◆ **About this task**: Retype, word for word, each line between the lines holding "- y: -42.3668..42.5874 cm" and "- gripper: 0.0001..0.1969", inclusive, and leave the rest of the data alone.

•••••

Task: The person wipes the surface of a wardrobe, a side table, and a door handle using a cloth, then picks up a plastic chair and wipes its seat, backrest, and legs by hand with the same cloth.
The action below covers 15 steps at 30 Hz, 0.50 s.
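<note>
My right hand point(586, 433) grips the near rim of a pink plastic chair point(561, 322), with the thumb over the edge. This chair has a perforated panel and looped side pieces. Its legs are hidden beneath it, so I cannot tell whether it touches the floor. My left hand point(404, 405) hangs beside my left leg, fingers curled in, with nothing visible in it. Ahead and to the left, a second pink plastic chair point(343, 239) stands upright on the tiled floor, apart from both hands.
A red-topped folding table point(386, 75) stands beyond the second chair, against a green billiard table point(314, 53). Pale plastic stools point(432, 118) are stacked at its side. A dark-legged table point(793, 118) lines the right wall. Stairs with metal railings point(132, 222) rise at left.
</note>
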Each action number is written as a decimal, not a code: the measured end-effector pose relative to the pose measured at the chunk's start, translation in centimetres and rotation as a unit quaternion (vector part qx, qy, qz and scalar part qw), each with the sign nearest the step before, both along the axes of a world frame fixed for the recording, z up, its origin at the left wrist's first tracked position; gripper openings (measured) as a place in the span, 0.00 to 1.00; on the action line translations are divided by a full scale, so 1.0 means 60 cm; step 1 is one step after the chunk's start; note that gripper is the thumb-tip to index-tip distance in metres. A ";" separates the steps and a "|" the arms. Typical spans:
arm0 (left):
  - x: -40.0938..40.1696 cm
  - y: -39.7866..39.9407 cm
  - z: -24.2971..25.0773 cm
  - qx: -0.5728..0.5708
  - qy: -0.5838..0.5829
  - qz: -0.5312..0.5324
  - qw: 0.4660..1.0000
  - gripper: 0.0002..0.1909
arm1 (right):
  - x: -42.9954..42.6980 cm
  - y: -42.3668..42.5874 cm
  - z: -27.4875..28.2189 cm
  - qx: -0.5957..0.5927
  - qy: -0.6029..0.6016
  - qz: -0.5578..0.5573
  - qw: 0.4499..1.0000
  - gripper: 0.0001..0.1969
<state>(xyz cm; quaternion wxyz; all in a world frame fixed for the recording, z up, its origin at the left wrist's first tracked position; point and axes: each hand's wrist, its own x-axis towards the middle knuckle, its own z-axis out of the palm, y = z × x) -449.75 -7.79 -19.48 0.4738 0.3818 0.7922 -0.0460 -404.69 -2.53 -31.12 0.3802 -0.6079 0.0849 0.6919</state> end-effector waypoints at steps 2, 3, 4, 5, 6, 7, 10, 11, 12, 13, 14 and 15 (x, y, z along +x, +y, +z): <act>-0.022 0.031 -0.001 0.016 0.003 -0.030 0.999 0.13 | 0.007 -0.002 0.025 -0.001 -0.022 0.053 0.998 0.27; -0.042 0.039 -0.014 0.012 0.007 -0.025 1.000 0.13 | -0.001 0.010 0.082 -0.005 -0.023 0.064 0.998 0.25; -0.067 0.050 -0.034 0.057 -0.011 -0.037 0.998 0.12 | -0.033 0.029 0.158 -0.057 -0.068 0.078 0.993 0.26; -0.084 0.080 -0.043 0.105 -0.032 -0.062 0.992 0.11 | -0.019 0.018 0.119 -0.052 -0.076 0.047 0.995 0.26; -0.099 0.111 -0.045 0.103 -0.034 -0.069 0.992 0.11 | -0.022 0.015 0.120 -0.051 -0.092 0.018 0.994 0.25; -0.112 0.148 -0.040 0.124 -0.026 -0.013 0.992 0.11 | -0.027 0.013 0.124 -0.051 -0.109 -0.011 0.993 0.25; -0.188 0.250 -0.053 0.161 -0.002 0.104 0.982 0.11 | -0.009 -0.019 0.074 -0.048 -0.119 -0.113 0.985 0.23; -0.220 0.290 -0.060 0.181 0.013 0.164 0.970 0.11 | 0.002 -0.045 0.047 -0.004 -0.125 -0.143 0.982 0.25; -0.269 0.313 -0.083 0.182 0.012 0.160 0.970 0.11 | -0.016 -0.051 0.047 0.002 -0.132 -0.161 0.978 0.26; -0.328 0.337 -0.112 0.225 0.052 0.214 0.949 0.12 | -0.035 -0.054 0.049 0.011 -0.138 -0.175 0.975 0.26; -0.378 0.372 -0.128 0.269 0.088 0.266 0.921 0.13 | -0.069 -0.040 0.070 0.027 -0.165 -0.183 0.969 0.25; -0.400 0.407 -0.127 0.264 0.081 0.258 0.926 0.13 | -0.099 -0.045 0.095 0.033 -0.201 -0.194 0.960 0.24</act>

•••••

◆ **Solution**:
  - y: -42.3668..42.5874 cm
  - z: -27.4875..28.2189 cm
  - qx: -0.5957..0.5927
  - qy: -0.6029..0.6016
  - qz: -0.5578..0.5573
  - qw: 0.4499..1.0000
  - gripper: 0.0001..0.1969

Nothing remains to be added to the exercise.